Mac OS X,  Mac Security

Using Tor with Mac OS X

Tor is a tool that can be used to proxy your online communications between multiple, randomly selected, global providers effectively anonymizing your Internet traffic. Tor is a free anonymizing service, but doesn’t also encrypt your traffic.

Privoxy is a non-caching proxy that also has a certain amount of filtering built into it. Many may use privoxy to do adware removal. But it can also be used to filter information for Tor. Installers are available at http://sourceforge.net/projects/ijbswa/files. Once you have installed privoxy you can access the configuration page at http://www.privoxy.org/config/. Because privoxy is a command line tool, you can also access the help page for that using the following command (using privoxy as your working directory):
privoxy –help

By default privoxy will install the following files on your system:

  • /usr/sbin/privoxy
  • /etc/privoxy/config
  • /etc/privoxy/match-all.action
  • /etc/privoxy/default.action
  • /etc/privoxy/user.action
  • /etc/privoxy/default.filter
  • /etc/privoxy/user.filter
  • /etc/privoxy/trust
  • /etc/privoxy/templates/*
  • /var/log/privoxy/logfile

But you don’t have to install any of that.  Or use it manually – you can, but you don’t have to.  You can download the Vidalia Tor installer bundle, which will install privoxy, Vidalia, Tor and the Torbutton extension for Firefox. The installer package can be run choosing all of the defaults and then will need a reboot. Once complete, open Firefox (the first time it will install the extension, quit Firefox and then reopen it to activate it) and you’ll see Tor Disabled in the lower right hand corner of Firefox. You’ll then be able to click on it to switch over to using Tor from within Firefox. Click on it again and it will disable Tor again.

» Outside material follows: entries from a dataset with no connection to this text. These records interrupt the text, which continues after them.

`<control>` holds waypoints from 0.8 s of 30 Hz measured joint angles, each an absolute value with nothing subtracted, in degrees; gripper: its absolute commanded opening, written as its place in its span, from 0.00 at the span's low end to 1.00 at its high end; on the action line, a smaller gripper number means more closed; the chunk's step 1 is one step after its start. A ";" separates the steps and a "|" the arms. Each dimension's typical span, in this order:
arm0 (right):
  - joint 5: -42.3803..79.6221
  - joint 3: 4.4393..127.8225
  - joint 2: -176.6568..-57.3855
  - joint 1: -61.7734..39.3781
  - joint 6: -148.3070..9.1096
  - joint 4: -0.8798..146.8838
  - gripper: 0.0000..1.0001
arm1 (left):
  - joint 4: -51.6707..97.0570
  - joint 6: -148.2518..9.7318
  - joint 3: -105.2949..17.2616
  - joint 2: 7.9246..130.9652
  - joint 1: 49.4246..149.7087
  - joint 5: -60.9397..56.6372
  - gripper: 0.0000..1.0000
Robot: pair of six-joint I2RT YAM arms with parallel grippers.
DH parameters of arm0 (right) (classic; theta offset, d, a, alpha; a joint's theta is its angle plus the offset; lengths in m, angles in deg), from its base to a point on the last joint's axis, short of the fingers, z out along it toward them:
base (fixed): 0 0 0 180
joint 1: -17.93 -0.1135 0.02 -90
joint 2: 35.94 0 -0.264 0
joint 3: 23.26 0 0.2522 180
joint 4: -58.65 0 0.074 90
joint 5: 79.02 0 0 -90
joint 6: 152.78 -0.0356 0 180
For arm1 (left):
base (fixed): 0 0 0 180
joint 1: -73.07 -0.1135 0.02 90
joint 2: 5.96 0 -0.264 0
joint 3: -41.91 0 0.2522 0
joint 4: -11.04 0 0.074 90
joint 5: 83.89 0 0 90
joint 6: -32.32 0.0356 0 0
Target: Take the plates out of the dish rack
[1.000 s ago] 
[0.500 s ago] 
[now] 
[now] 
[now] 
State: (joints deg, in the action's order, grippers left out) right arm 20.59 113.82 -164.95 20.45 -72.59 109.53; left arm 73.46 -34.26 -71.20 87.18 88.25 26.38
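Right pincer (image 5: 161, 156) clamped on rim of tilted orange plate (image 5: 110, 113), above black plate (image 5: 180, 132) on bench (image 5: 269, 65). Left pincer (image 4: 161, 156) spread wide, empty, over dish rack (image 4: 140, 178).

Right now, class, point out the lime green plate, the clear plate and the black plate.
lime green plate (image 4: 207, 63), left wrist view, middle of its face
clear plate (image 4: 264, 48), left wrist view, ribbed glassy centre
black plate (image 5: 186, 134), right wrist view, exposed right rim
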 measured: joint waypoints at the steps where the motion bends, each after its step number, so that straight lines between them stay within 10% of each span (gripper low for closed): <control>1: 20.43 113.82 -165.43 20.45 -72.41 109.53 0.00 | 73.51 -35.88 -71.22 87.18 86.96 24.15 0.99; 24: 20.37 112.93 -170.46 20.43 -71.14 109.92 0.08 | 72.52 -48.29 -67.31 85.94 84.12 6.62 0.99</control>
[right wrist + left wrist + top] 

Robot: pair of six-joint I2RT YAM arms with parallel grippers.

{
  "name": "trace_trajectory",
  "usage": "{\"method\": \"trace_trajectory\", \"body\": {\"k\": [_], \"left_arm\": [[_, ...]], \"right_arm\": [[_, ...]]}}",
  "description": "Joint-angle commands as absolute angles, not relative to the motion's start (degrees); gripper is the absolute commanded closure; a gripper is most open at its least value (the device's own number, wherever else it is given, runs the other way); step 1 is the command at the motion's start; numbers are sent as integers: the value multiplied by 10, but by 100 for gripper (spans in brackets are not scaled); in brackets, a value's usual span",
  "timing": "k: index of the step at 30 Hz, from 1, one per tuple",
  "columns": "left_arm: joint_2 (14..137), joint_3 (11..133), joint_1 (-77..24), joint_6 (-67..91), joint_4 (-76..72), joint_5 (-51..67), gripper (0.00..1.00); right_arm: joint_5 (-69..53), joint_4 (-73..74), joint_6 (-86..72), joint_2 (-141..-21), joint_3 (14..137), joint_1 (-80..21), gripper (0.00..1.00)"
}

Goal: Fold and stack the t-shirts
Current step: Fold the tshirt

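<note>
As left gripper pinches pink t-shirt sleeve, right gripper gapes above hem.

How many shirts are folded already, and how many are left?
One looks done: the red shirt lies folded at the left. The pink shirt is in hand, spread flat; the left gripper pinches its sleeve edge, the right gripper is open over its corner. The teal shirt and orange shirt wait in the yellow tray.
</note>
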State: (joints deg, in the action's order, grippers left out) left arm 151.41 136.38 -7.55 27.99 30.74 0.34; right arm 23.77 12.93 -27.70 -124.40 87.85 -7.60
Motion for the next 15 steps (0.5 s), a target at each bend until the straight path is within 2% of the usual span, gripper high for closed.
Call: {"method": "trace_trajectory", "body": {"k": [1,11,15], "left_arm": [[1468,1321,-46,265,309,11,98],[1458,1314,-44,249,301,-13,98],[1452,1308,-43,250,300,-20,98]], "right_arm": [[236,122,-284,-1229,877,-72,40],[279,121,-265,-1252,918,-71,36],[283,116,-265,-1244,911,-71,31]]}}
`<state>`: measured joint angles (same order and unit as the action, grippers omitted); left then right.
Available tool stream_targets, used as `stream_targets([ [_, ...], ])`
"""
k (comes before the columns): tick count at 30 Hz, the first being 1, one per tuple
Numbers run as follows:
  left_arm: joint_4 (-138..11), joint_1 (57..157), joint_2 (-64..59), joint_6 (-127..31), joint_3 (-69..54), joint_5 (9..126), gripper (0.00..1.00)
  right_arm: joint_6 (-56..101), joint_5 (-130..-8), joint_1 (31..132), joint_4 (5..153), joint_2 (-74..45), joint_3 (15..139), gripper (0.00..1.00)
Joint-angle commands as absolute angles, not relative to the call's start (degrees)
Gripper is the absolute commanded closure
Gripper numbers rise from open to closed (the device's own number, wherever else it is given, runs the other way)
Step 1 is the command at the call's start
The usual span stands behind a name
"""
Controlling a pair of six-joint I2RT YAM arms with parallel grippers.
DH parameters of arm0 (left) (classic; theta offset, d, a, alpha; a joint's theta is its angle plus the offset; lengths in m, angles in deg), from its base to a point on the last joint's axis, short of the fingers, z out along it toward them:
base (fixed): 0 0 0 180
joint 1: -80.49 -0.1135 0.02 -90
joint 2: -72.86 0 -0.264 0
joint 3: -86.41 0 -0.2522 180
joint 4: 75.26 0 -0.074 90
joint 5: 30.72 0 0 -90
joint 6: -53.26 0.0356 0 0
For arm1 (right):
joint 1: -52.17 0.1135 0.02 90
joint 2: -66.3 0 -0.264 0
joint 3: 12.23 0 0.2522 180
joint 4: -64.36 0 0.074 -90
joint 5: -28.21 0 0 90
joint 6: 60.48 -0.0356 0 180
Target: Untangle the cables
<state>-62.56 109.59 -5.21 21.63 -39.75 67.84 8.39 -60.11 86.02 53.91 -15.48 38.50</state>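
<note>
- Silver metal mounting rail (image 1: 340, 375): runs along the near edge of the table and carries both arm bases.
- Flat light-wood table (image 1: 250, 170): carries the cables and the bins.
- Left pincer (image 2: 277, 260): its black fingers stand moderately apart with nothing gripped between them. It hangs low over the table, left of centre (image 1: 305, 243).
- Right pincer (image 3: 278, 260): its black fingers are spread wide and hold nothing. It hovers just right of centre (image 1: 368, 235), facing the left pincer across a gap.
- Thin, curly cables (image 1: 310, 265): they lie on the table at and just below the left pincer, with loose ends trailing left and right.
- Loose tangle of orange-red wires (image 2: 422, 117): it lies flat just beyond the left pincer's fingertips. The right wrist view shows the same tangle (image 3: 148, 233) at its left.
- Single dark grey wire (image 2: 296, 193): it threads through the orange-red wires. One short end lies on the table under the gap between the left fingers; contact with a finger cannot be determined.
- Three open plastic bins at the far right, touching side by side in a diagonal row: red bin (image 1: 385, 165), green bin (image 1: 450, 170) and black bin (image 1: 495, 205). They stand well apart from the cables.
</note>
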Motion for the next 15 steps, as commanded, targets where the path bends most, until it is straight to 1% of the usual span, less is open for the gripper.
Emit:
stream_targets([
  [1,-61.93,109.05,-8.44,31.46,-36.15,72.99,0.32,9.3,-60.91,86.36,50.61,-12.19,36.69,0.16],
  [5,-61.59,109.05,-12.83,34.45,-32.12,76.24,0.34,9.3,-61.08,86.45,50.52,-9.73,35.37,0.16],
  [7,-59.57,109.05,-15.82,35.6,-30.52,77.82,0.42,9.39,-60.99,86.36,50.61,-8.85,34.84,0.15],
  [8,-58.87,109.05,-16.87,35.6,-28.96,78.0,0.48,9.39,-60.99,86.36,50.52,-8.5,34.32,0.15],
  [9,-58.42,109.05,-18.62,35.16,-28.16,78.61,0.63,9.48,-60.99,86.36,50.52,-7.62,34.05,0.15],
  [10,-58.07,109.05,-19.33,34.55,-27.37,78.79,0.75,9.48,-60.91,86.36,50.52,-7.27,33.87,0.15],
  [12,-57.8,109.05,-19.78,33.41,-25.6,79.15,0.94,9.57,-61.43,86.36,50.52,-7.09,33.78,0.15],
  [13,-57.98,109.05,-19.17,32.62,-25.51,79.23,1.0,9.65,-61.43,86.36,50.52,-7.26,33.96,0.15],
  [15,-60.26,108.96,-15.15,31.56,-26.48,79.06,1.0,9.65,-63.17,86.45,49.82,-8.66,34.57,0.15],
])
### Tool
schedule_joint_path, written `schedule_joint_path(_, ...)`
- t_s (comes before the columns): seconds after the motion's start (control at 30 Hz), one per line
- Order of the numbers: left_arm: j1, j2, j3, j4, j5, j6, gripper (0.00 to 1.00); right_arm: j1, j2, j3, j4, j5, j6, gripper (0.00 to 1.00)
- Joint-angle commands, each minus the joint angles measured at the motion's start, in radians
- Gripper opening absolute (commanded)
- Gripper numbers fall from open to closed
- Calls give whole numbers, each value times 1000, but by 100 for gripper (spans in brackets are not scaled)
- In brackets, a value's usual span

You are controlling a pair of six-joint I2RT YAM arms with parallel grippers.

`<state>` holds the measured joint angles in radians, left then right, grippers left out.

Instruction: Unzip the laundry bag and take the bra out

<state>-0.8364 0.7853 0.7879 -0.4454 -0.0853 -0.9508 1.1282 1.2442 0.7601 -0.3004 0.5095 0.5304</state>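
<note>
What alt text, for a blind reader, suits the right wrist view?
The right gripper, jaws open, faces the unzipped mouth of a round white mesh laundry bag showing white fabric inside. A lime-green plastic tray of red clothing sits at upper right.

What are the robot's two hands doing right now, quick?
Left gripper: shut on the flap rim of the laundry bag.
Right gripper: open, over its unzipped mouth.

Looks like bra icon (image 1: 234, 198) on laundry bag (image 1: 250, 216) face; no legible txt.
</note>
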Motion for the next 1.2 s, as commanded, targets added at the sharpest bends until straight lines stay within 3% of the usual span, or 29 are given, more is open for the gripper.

Overall, this is a nice and sleek design for obtaining anonymous web communications. Obviously, if you use it to log into your Twitter account, that’s not anonymous. But browsing and posting to sites does not link back to your IP address, which is one key aspect of Tor. You’re also still connecting over standard protocols. Again, Tor does nothing to encrypt data – it is a service dedicated to anonymity.